▶ **About this exercise**:
One number should be the full reply: how many lines of the material below contain "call".

▶ **Exercise data**:
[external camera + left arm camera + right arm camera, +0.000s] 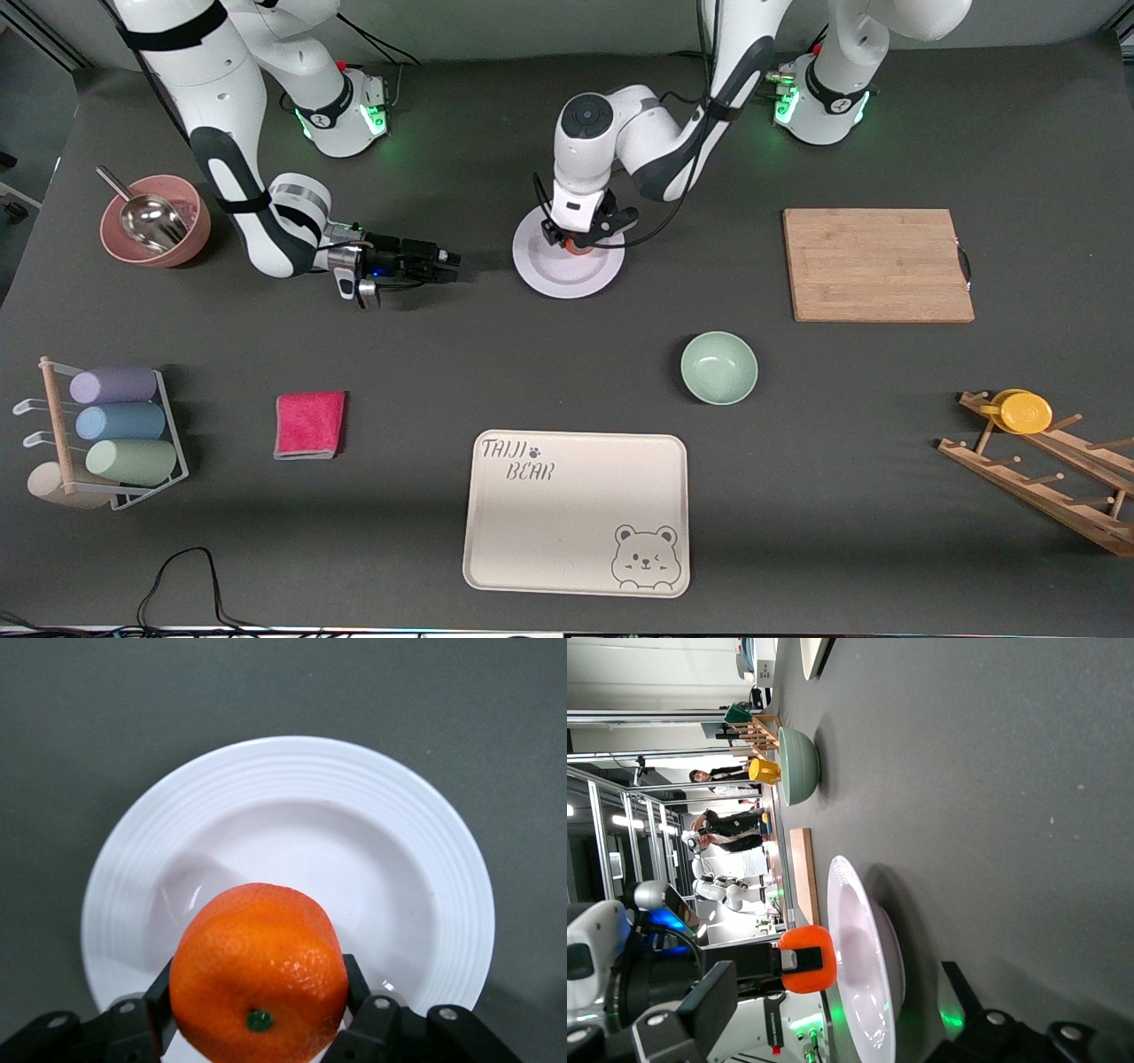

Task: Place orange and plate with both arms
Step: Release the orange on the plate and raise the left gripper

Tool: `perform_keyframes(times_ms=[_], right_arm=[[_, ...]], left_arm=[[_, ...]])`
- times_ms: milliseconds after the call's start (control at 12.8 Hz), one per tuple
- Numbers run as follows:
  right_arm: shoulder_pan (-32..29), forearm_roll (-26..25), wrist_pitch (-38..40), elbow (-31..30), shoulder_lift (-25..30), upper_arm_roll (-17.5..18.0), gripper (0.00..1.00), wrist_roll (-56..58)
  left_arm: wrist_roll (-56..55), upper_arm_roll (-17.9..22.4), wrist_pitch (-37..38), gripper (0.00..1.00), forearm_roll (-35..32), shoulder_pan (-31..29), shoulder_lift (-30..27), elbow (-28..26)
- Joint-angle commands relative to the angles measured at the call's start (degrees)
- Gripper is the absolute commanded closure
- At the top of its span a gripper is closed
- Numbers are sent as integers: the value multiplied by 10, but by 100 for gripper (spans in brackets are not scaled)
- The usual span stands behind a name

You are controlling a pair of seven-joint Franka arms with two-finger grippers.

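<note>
The pale plate [567,276] lies on the table's middle, toward the robots' bases. My left gripper [580,243] hangs over its well, shut on the orange [578,249]. In the left wrist view the orange [259,970] sits between both black fingers [370,1019], above the plate [354,815]. My right gripper [448,265] lies low and level over the table beside the plate, toward the right arm's end, open and empty. The right wrist view shows the plate [864,966] edge-on and the held orange [808,958] close over it.
A wooden cutting board [877,264] lies toward the left arm's end. A mint bowl [718,367] and a bear-printed tray [576,509] lie nearer the camera. A pink bowl with a scoop [155,221], a red cloth [309,424] and a cup rack [115,434] are toward the right arm's end.
</note>
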State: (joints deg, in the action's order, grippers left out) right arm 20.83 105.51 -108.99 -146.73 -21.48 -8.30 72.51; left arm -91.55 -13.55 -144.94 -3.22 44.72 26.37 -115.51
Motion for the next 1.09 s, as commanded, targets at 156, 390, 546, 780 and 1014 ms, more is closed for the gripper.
perform_keyframes(times_ms=[156,390,546,780,1014], right_arm=[[56,65,-47,-9,-2,-3,0,30],[76,83,-61,-9,-6,-2,0,38],[85,106,-62,-9,-6,-2,0,38],[118,151,-73,-8,-3,-1,0,35],[144,197,-73,-8,-6,0,0,38]], left_arm=[[-21,8,11,57,-19,9,28,37],[-15,10,45,0,-27,0,13,40],[21,9,124,0,-41,-19,-3,69],[185,9,263,0,-41,-67,-66,95],[380,9,353,0,-41,-159,-162,94]])
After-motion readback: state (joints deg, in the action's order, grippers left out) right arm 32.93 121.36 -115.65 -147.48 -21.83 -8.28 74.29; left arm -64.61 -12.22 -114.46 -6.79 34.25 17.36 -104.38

▶ **Task result**:
2